Dokumentation muss an das Medium angepasst sein: Etablierte Visualisierungskonzepte sind häufig für das Medium Papier entwickelt und optimiert worden. In der Regel sind diese anfällig für die Nachteile einer digitalen Darstellung (man stelle sich die unterschiedliche Größe eines Bildausschnittes auf einem DIN-A0-Papierplan und einem Notebook-Display vor). Anderseits werden die Vorteile einer digitalen Darstellung wie Interaktivität und Dynamik nicht genutzt.
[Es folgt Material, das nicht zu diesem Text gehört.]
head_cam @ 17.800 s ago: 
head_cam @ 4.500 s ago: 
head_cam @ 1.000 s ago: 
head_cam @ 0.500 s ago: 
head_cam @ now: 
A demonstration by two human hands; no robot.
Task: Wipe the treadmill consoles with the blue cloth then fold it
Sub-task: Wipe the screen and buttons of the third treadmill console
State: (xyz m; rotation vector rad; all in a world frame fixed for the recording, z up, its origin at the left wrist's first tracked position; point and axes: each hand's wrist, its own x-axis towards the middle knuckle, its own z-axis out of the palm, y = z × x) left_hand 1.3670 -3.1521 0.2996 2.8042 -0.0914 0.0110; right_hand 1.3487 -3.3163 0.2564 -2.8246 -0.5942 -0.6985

Ein Medienwechsel erfordert in der Regel auch ein Umdenken bei den Visualisierungskonzepten.
Dokumentation muss automatisiert erstellt werden und jeweils auf aktuelle Daten zugreifen: Konkret bedeutet dies, dass die Dokumentation auf den Daten aus der Produktentwicklung basieren muss. Diese müssen automatisch und ohne Medienbrüche übernommen werden können. Ein Anreicherungsprozes mit bspw. service-spezifischen Informationen muss so erfolgen, dass der Prozess bei Upstream-Änderungen jederzeit und ohne zusätzlichen Aufwand wiederholbar ist.
Sie muss überall verfügbar sein, wo das Produkt eingesetzt oder gewartet wird: Produkte werden nicht immer an Orten mit perfekter Netzabdeckung eingesetzt, ggf. ist eine aktive Internetverbindung sogar überhaupt nicht möglich. Lösungen sollten möglichst geräte-unabhängig und insbesondere auf beliebigen mobilen Geräten einsatzfähig sein.
Neue Potenziale
Betrachtet man die Bereitstellung von Produktinformationen nicht als statische Dokumentation, sondern als eine Facette des Digitalen Zwillings und damit als interaktiven Prozess in einer digitalen Welt, so ergeben sich plötzlich ganz neue Anwendungsszenarien.
Der über die Informationsbereitstellung aufgebaute Kanal kann zum Beispiel gleichzeitig zur Informationsgewinnung genutzt werden. So lassen sich Feedbackschleifen für Verbesserungsprozesse einbauen, das Geschäftsmodell mit Felddaten direkt aus der Wartung optimieren, oder die Erfüllung von Dokumentationspflichten bei sicherheitskritischen Systemen vereinfachen, um nur einige Punkte zu nennen.
Verknüpft man die digitale mit der realen Welt, dann eröffnet die entstehende „Augmented Reality“ ganz neue Möglichkeiten. Beispielsweise lassen sich interaktive Wartungsanleitungen erstellen, die über dem realen Gerät eingeblendet werden und die einzelnen Arbeitsschritte des Werkers veranschaulichen, ggf. zusätzlich mit zusätzlicher Unterstützung durch einen via Internet hinzugezogenen Offsite-Experten.
Mit weitergedachter Digitalisierung kann die Einbahnstraße „Produktdokumentation“ so zum wertschöpfenden Highway werden.